Por Marco Severini — Em um movimento que revela os limites e as cautelas do consenso europeu, Kaja Kallas, alta representante da União Europeia para política externa e segurança, afirmou neste domingo que acha improvável que os governos dos Estados-membros concedam à Ucrânia uma data concreta de adesão, apesar do pedido explícito do presidente Volodymyr Zelensky.
Durante uma mesa redonda na Conferência de Segurança de Munique, Kallas afirmou: “A minha sensação é que os Estados-membros não estão prontos a fornecer uma data concreta. Há ainda muito trabalho a fazer”. A observação reflete um choque entre o desejo de dar garantias políticas a Kiev e a realidade institucional da União, onde a adesão é um processo baseado no mérito e condicionado ao alinhamento legislativo e às reformas internas.
Segundo diplomatas, a inclusão da adesão da Ucrânia em 2027 consta de um plano de paz em 20 pontos discutido entre Estados Unidos, Ucrânia e União Europeia, com a finalidade de oferecer um horizonte de prosperidade pós-conflito. Contudo, muitos governos europeus consideram tal data — ou qualquer prazo fixo — irreais, pois a adesão só pode ocorrer quando houver progressos mensuráveis nos critérios da UE.
O presidente da Letônia, Edgars Rinkevics, ecoou o ceticismo de Kallas e manifestou pouca esperança de um acordo de paz iminente. Rinkevics reconheceu a necessidade estratégica de integrar a Ucrânia à União, mas advertiu que qualquer solução deve também acomodar aspirantes de longa data, como os países dos Balcãs Ocidentais e a Moldávia. “Quer se goste ou não, está estreitamente ligado ao acordo de paz. Haverá um acordo de paz ou não?”, disse ele, salientando a estagnação do lado russo como condicionante essencial.
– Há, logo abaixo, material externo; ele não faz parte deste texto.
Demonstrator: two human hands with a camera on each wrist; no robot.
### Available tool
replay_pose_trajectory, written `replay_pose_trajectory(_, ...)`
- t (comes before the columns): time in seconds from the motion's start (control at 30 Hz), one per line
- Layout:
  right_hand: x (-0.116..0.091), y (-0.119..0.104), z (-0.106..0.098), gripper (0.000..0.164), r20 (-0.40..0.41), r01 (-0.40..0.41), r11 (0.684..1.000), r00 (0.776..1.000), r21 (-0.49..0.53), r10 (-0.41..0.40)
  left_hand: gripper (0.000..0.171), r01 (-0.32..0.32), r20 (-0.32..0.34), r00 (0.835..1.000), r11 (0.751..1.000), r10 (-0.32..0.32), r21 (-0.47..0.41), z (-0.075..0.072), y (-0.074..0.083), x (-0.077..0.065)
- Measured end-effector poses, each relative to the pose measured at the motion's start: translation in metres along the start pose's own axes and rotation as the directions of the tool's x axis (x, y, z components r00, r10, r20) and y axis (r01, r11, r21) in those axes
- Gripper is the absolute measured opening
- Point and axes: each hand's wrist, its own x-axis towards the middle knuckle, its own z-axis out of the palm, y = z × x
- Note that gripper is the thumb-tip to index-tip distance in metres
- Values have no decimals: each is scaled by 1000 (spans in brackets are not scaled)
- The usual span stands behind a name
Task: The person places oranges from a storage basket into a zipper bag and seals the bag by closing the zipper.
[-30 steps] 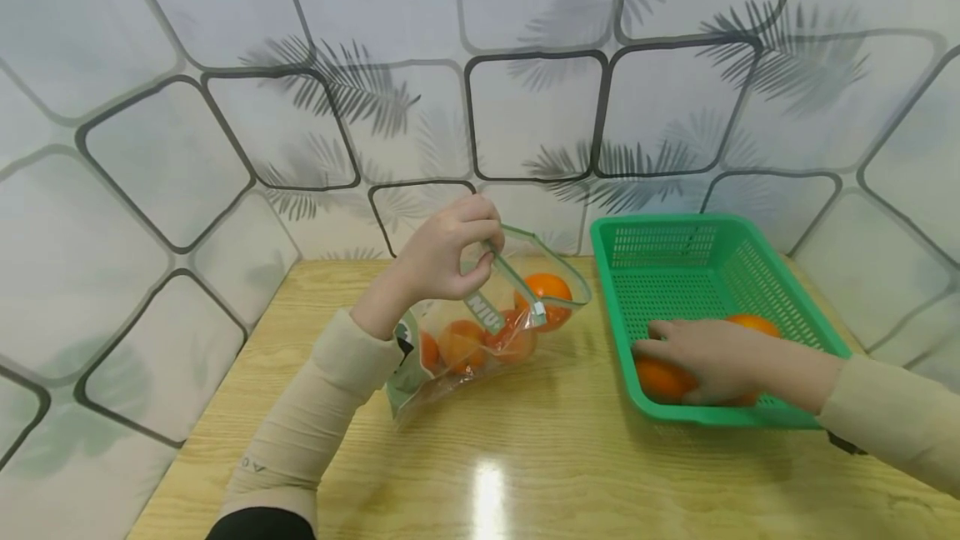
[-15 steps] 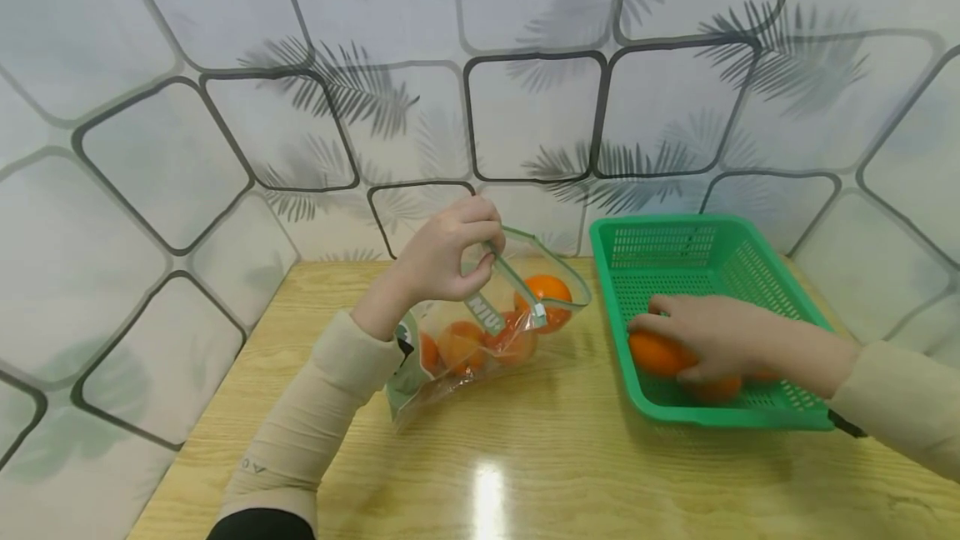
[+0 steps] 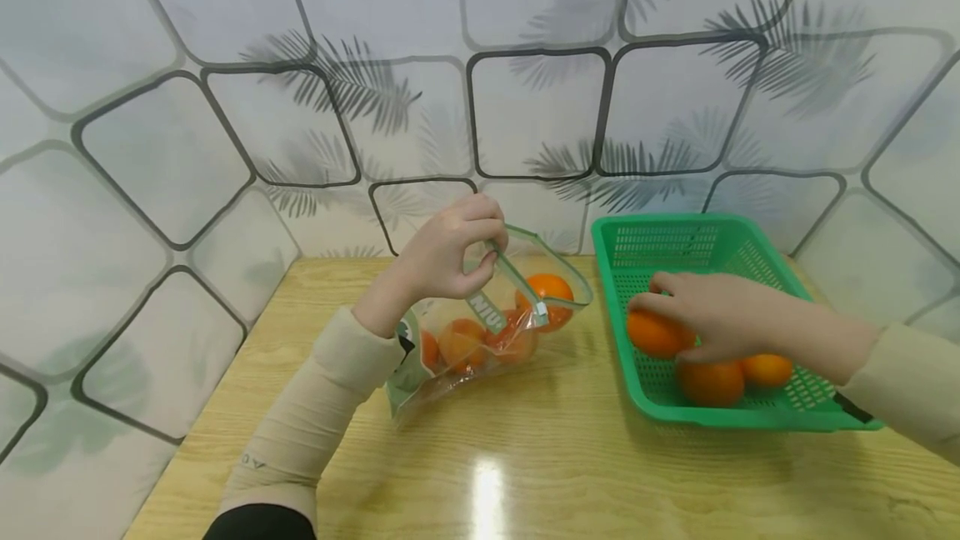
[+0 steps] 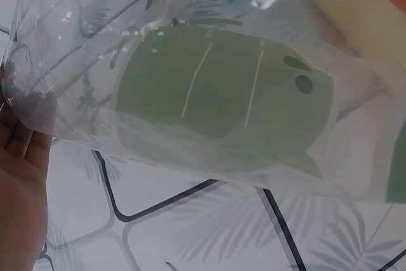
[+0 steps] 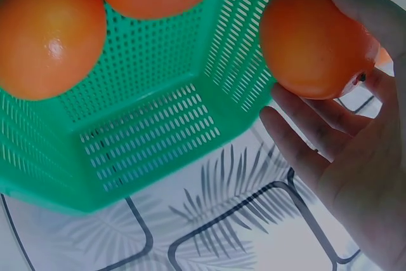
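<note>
My left hand (image 3: 453, 248) pinches the rim of a clear zip bag (image 4: 216, 93) printed in green, keeping its mouth spread toward the right. Several oranges (image 3: 461, 344) lie inside the bag, one of them (image 3: 545, 294) close to the mouth. At the right, my right hand (image 3: 731, 315) grips another orange (image 5: 311, 42) between thumb and fingers, up near the left wall of a green plastic basket (image 3: 621, 332). Two more oranges, one nearer (image 3: 708, 384) and one to its right (image 3: 768, 371), sit in the basket below that hand.
The bag and basket stand side by side on a wooden table (image 3: 420, 473), with a gap between them. Behind and to both sides rises a pale wall covering (image 3: 540, 115) with dark outlines and leaf prints.
My right hand has risen with an orange from the basket's near part, bringing two oranges beneath into clearer view. The left hand and bag have stayed in place.
</note>
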Motion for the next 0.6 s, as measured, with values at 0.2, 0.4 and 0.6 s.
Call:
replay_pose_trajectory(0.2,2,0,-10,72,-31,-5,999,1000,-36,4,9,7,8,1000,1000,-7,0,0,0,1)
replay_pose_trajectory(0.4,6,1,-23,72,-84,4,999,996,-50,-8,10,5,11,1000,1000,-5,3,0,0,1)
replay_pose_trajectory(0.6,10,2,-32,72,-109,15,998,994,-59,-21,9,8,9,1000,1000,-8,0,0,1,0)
Em resposta ao debate ocidental, o porta-voz do Kremlin, Dmitry Peskov, reiterou, em entrevista à agência Tass, a narrativa russa que atribui aos países ocidentais e aos seus aliados a responsabilidade por eventos desde 2014, qualificando-os com termos fortes e acusatórios. A retórica de Moscou contrapõe-se frontalmente à avaliação de Kallas, que disse na mesma conferência que a Rússia não é mais a superpotência de outrora — que saiu fragilizada por mais de uma década de conflitos e por uma guerra em grande escala na Ucrânia, com custos humanos e materiais devastadores, isolamento dos mercados de energia europeus e êxodos de população.
Do ponto de vista estratégico, o episódio desenha um tabuleiro de xadrez em que os movimentos públicos obedecem a limites táticos: oferecer uma data poderia ser um lance decisivo para fortalecer as garantias de segurança pedidas por Kiev; negar uma data, por outro lado, é um sinal de prudência institucional que visa preservar a coerência jurídica da União e evitar fraturas internas com outros candidatos à adesão.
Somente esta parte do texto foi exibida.